Tracey: Do you speak German?
Lori: I do speak German yes.
Tracey: Are your books also in other languages?
Lori: Not right now. Because I self publish, and so I foot all the costs for that myself. I have a graphic designer. I have two editors, one who helps me at the beginning, so call her my consulting editor and then one who helps as a detailed reviewer and then does a copy edit but not a proof read, I have to handle the proofread to me because the budget is long gone by then and so to translate. With these books, I’d love to put them into German. I would feel comfortable doing a first draft myself. I would certainly experiment with machine translation.

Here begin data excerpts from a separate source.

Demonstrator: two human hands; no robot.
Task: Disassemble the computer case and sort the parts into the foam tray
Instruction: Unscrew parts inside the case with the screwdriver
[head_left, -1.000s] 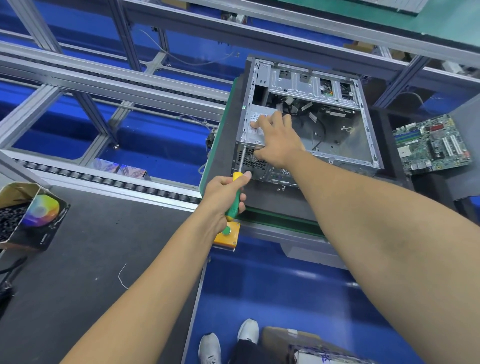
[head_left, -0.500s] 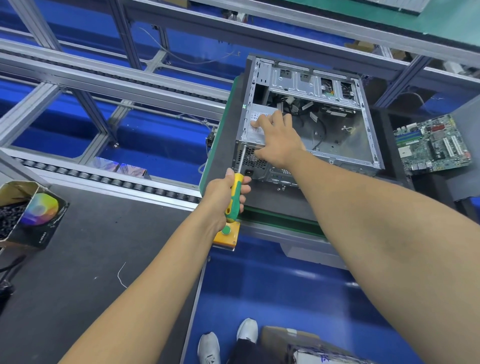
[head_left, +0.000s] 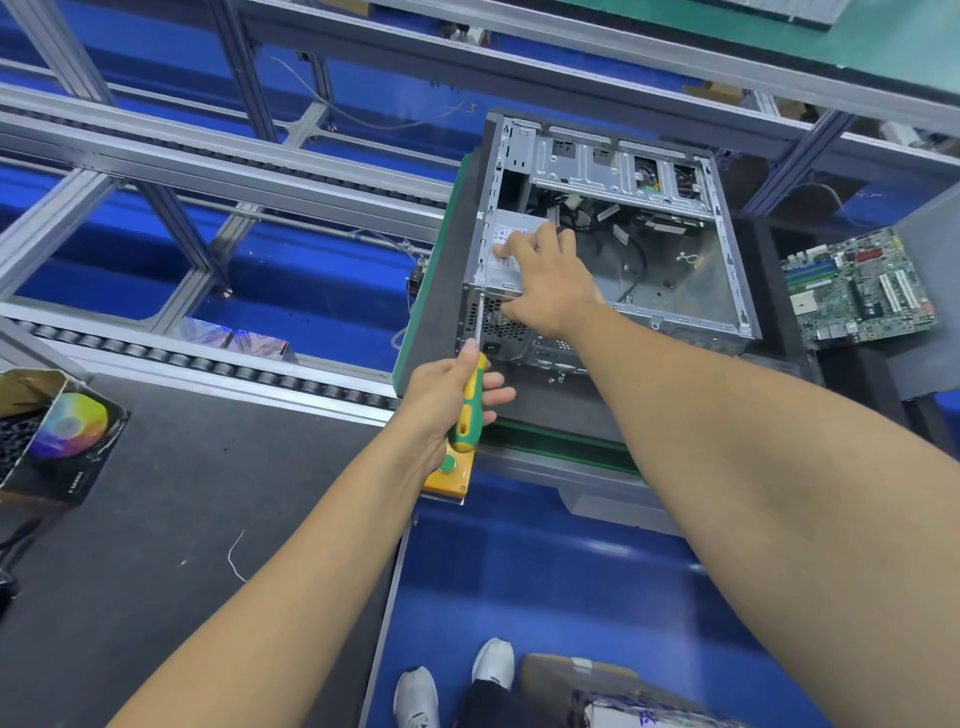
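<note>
An open grey computer case (head_left: 670, 291) lies on its side on a dark pad. The grey power supply (head_left: 501, 260) sits in its near-left corner. My right hand (head_left: 550, 283) rests on top of the power supply, fingers spread over its label. My left hand (head_left: 447, 395) grips a green-and-yellow screwdriver (head_left: 470, 402). The screwdriver's shaft points up at the rear panel by the power supply's vent grille. A green motherboard (head_left: 857, 291) lies on dark foam to the right of the case.
A yellow button box (head_left: 449, 480) hangs at the bench edge under my left hand. A cardboard box (head_left: 57, 436) with a coloured disc picture stands on the dark mat at left. Roller rails and aluminium frames run behind. Feet and a box are on the blue floor below.
My left hand has shifted its grip on the screwdriver, fingers loosening and turning the handle. My right hand stays on the power supply.
</note>
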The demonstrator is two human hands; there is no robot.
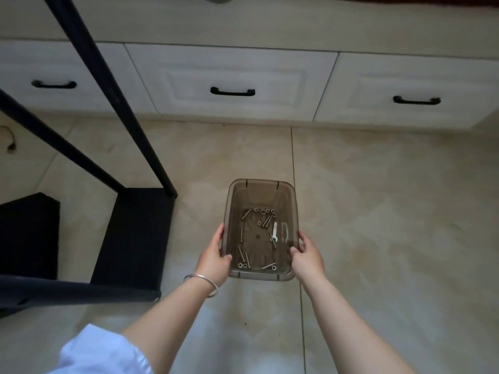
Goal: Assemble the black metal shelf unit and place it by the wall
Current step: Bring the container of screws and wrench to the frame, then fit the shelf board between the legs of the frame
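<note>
A translucent brown plastic bin [237, 193] is held over the tiled floor in the middle of the view. My left hand [216, 259] grips its left rim, thumb inside. My right hand [306, 256] grips the right rim the same way. Inside lie several silver bolts [267, 221], nuts and a small white wrench [274, 232]. The black metal shelf frame [108, 85] stands at the left, its posts running down to black shelf boards [135, 238] on the floor.
White cabinet drawers [232, 76] with black handles run along the back, close behind the bin. A small cable end [10, 145] lies on the floor at the far left. Beige tiled floor [391, 211] stretches to the right.
</note>
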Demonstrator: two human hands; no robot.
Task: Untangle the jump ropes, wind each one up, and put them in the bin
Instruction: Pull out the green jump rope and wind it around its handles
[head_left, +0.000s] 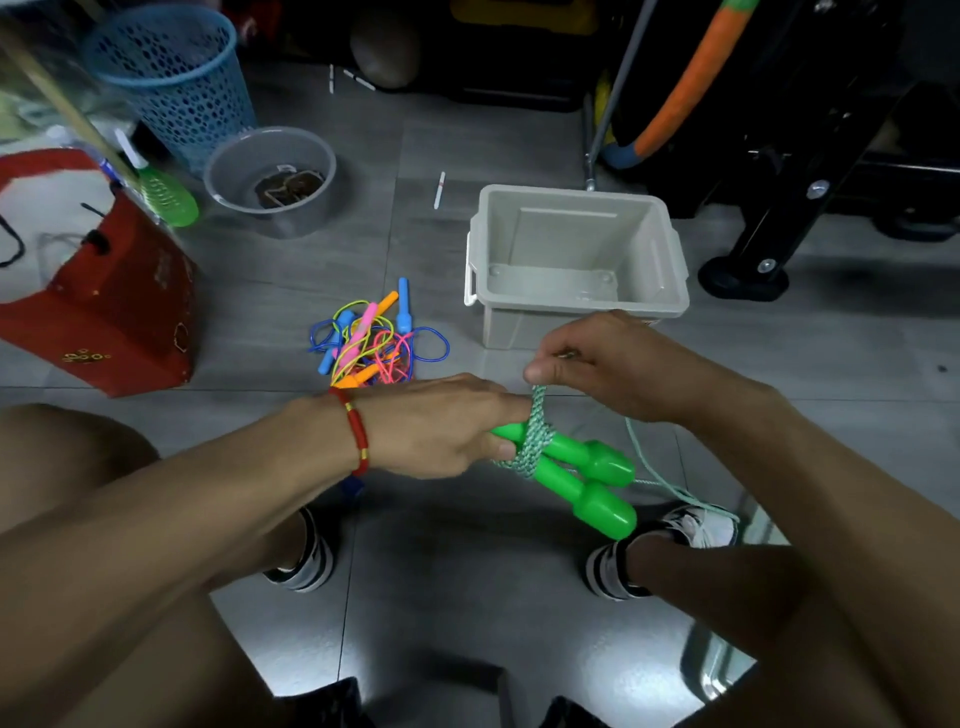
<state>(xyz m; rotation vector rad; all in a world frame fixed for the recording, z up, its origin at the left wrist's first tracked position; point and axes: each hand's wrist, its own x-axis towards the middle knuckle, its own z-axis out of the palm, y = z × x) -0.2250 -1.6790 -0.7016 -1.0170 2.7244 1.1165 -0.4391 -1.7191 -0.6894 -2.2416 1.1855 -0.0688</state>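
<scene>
The two jump-rope handles (582, 478) near the middle are bright green, and the cord (535, 441) wound round them is braided white flecked with green. The tangled ropes (374, 338) to the left mix blue, pink, orange and yellow. The bin (576, 260) is pale grey-beige with a white side handle. The floor (322, 270) is grey tile. Far left, the basket (171, 78) is light blue with a pattern of round holes; the bag (104, 312) is red with gold marks. The wristband (356, 431) is red with a yellow bead. The shoes (613, 571) are black-and-white striped.

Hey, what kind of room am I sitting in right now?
Probably a storage or utility room at home: grey tiled floor, a blue perforated basket and red paper bag set on the floor, and dark equipment frames crowded along the back.
</scene>
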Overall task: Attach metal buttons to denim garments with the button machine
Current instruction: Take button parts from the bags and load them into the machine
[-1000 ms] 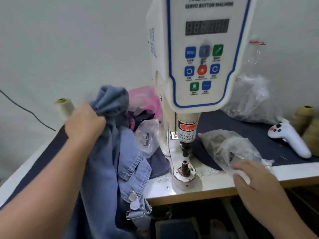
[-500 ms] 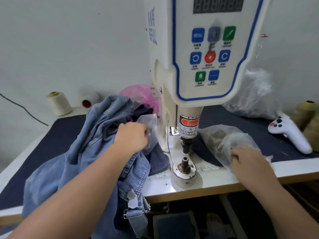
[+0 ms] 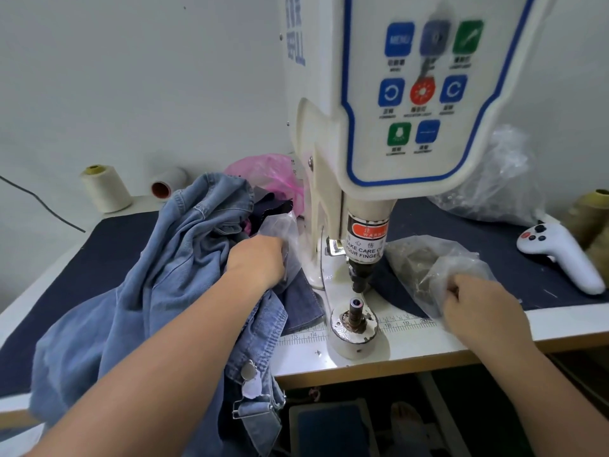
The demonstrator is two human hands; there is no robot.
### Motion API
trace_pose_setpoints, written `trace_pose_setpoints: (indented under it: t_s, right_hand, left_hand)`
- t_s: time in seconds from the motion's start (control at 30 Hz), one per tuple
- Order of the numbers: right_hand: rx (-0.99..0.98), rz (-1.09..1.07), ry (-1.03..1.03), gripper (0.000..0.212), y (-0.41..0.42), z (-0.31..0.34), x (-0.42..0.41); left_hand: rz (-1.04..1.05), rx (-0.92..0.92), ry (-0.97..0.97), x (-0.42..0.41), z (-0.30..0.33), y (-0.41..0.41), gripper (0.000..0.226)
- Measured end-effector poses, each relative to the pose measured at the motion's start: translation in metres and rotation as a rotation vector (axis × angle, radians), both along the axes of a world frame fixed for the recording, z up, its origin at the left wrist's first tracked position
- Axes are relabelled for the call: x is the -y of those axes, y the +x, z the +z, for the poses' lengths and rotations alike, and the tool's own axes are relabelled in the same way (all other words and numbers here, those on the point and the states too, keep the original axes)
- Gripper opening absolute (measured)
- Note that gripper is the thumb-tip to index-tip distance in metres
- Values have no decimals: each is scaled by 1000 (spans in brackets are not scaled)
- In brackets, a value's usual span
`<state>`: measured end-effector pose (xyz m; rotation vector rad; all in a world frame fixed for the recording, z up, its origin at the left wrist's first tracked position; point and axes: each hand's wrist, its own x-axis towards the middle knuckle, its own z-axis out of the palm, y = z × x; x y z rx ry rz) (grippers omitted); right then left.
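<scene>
White table (image 3: 428,344) with a dark mat carries the button machine (image 3: 379,133), warning sticker readable as "TAKE CARE OF YOUR FINGER", "MENU" on one key. Denim garment (image 3: 138,291) is heaped at the left, spilling over the near edge. Compared with half a second ago, left hand (image 3: 255,262) is pushed further into a clear bag there, fingers hidden. Right hand (image 3: 478,308) is curled, pinching the button bag (image 3: 428,268).

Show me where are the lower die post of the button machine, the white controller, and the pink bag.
lower die post (image 3: 356,306): head view, on its round top end.
white controller (image 3: 560,250): head view, on its handle.
pink bag (image 3: 268,176): head view, on its crumpled upper side.
</scene>
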<state>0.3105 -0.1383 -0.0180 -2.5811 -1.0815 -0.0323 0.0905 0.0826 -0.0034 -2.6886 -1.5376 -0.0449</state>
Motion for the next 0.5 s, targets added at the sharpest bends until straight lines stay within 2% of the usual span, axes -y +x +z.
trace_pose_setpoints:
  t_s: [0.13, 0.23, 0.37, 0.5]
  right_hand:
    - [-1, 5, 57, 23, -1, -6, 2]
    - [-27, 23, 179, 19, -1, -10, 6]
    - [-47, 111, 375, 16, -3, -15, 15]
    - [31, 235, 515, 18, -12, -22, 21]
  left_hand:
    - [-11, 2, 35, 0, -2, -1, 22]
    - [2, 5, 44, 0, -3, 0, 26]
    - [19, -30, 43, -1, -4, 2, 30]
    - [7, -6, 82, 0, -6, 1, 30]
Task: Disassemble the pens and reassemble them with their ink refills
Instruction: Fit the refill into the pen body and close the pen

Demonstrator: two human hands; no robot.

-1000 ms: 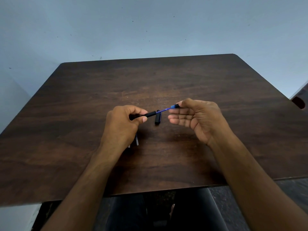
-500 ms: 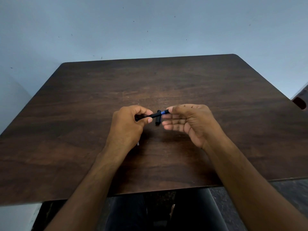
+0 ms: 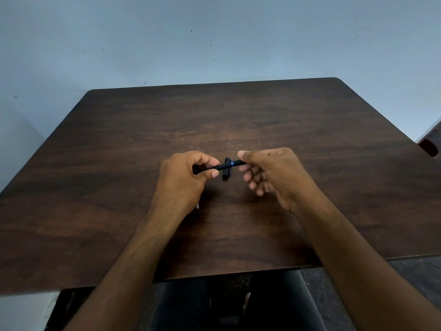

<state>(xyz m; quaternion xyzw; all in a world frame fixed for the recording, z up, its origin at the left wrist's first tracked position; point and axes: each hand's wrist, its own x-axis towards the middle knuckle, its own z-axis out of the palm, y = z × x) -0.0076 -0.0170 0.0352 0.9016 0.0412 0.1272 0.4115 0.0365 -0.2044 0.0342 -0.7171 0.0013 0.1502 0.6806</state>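
Note:
A black pen barrel (image 3: 220, 166) runs between both hands above the middle of the dark wooden table (image 3: 119, 163). My left hand (image 3: 183, 180) grips its left end with curled fingers. My right hand (image 3: 272, 175) pinches the pen's front section (image 3: 238, 162) between thumb and forefinger, and a thin blue ring shows where it meets the barrel. A short black pen cap (image 3: 226, 172) lies on the table just behind and below the barrel. A small pale pen part (image 3: 197, 206) peeks out under my left hand; the rest of it is hidden.
The table's near edge (image 3: 214, 273) runs just in front of my legs. A dark piece of furniture (image 3: 429, 146) shows at the right border, and a pale blue wall stands behind the table.
The blue refill, exposed a second ago, has slid into the barrel as my right hand moved left. Only a blue ring shows now.

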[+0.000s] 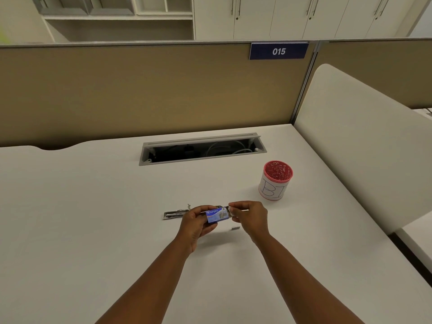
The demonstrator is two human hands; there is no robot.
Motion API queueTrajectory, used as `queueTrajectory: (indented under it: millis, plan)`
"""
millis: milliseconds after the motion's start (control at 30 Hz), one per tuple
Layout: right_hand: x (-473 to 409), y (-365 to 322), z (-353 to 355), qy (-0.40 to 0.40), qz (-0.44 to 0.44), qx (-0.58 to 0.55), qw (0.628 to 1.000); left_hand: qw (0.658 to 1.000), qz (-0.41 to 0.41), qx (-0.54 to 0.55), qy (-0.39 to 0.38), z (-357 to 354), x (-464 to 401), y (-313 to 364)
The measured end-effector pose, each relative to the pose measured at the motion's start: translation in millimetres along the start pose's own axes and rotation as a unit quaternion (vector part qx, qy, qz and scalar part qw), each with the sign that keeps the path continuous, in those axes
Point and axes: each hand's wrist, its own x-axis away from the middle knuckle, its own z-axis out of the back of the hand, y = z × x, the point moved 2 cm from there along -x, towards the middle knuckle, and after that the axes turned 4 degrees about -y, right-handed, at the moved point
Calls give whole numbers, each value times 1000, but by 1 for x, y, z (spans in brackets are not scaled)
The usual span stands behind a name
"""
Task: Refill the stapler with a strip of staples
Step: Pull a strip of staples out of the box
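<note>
My left hand (195, 224) holds a small blue staple box (217, 215) just above the white desk (93, 206). My right hand (250, 217) pinches the box's right end with thumb and forefinger; whether it grips the inner tray or a staple strip I cannot tell. Behind the hands lies the metal stapler (175, 214), opened out flat, its left part showing and the rest hidden by my hands. A short strip of staples (235, 228) lies on the desk below my right hand.
A red mesh pen cup (275, 181) with a white paper wrap stands to the right behind the hands. An open cable tray (201, 149) is set in the desk further back. A tan partition rises behind, a white divider at right.
</note>
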Motion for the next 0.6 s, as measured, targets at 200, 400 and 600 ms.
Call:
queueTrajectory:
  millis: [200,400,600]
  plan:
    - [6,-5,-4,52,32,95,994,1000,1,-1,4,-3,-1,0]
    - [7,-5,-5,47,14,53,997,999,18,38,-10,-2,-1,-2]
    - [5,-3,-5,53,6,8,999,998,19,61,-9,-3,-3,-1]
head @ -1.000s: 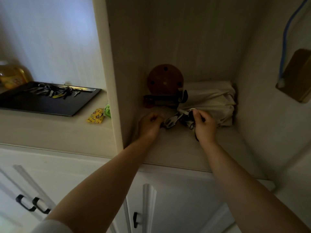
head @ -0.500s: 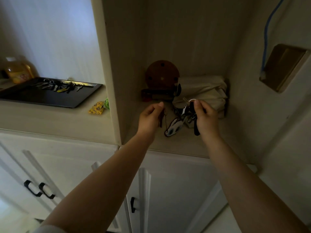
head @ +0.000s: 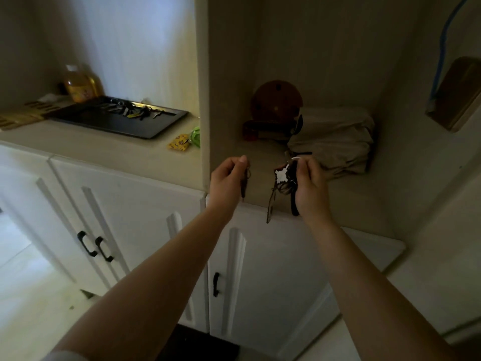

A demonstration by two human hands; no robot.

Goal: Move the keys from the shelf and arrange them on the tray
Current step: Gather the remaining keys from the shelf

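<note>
Both hands are clear of the shelf (head: 307, 194) now: left hand (head: 229, 178) pinches one small key (head: 244, 185), right hand (head: 308, 182) is clamped on a bigger bunch (head: 283, 186) with tags dangling low. Tray (head: 86, 118) sits on the desk off to the left, already holding keys. Risk I see: those tags snagging the shelf divider mid-swing, or that thin pinch slipping.

Both bare forearms reached forward, roughly parallel. The left hand (head: 229, 175) was pinched closed, thumb up; the right hand (head: 309, 183) curled closed, knuckles outward.
</note>
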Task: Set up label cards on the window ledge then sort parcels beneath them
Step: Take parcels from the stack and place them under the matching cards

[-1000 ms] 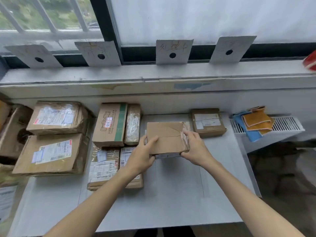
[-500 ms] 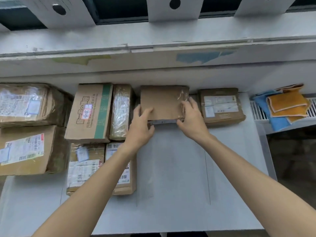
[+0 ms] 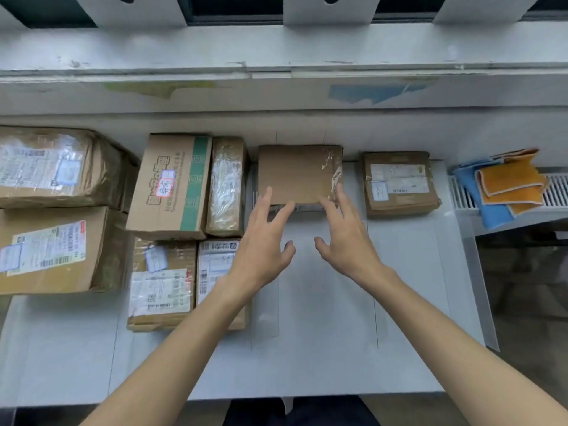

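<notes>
A flat brown parcel (image 3: 296,172) with clear tape on its right edge lies on the white table (image 3: 322,302), pushed up against the wall under the third label card (image 3: 330,9). My left hand (image 3: 261,241) and my right hand (image 3: 344,238) hover just in front of it, fingers spread and relaxed, holding nothing. Their fingertips overlap the parcel's near edge. White label cards lean along the window ledge (image 3: 276,47), only their bottom parts in view.
A small labelled parcel (image 3: 399,182) lies to the right. A green-striped box (image 3: 172,186) and a taped parcel (image 3: 227,186) stand left of the brown parcel, with two more (image 3: 163,284) in front. Two large boxes (image 3: 52,247) fill the far left. Blue and orange cloths (image 3: 504,189) lie on a radiator.
The brown parcel went from being held above the table to lying against the wall. Both hands have let go of it and drawn back slightly with fingers spread.
</notes>
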The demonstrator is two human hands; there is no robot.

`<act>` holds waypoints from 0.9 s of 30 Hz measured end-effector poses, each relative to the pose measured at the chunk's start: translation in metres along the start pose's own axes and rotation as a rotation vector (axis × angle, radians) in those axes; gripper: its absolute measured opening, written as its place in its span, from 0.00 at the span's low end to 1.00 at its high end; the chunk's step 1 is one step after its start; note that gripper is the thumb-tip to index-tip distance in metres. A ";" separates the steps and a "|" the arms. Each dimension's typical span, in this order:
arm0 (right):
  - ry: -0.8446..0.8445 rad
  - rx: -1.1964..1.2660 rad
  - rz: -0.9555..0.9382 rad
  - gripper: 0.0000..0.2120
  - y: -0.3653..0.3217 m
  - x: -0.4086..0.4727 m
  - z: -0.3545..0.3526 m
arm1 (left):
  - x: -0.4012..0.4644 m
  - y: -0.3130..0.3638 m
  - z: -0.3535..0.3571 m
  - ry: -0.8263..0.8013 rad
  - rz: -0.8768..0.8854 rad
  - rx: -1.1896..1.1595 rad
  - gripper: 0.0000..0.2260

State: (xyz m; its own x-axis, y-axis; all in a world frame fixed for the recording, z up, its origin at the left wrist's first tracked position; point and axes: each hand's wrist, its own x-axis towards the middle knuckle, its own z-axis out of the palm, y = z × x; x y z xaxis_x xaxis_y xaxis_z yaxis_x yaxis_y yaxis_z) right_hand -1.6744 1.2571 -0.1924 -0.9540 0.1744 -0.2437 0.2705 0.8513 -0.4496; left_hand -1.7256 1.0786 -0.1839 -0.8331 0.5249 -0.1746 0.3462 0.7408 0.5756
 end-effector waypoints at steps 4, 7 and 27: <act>-0.029 0.071 0.026 0.41 -0.015 -0.041 -0.009 | -0.039 0.001 -0.014 -0.048 0.048 0.001 0.32; -0.017 0.095 0.086 0.41 -0.030 -0.074 -0.016 | -0.069 -0.006 -0.021 -0.081 0.088 0.025 0.32; 0.096 0.069 0.147 0.40 -0.092 -0.245 -0.016 | -0.193 0.001 -0.055 -0.006 0.236 0.116 0.35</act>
State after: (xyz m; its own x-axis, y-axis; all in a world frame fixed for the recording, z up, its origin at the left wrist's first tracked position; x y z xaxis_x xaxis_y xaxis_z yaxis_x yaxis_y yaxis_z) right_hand -1.4677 1.1442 -0.0776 -0.9107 0.3434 -0.2294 0.4127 0.7777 -0.4742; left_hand -1.5882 0.9546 -0.1059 -0.7208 0.6912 -0.0516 0.5779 0.6404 0.5059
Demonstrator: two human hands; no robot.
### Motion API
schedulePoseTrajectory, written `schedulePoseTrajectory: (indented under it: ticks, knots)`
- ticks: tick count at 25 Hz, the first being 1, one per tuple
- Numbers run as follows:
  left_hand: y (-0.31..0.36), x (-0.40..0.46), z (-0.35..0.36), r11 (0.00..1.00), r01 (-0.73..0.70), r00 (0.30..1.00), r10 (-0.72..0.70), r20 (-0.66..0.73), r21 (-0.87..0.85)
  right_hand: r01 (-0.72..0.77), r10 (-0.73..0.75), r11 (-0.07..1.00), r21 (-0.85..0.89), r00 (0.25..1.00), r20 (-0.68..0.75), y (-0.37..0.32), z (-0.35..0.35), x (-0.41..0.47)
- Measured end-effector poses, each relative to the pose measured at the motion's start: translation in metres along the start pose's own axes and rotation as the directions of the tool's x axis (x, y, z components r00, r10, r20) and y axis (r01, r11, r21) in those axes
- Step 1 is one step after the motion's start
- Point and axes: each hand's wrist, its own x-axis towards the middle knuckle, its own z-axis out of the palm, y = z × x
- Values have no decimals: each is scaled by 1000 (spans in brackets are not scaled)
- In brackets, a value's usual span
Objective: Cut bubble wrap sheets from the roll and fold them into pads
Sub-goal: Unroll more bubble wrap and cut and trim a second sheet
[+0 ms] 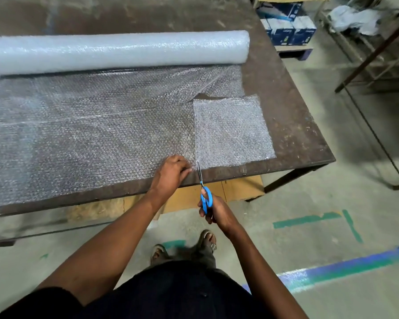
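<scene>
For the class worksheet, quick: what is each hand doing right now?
Left hand: pinches the near edge of the unrolled bubble wrap sheet on the table.
Right hand: grips the blue scissors, blades at the sheet's edge.

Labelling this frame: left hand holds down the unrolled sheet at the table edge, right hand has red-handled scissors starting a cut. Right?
Not quite: the scissors have blue handles, not red, as the head view shows. The rest stands: the left hand holds down the unrolled sheet at the table edge, and the right hand holds the scissors starting a cut.
</scene>
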Motion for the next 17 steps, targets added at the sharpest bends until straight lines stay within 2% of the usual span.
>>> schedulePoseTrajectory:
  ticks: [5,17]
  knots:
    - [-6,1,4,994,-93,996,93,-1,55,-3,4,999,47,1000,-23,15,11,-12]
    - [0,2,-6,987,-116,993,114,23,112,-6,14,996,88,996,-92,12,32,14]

I know that Joanna Penn was talking about how fantastic machine translation is, and then she got like lambasted by people who did not agree with her.
There are some authors where machine translation isn’t going do anything at all. Right now, I’m not one of those authors. It can help me with that first draft, because then your reading it and that’s so not natural. That’s not what I want to say. You’re not stuck on basic questions of what version of the do I want because German has sixteen of them.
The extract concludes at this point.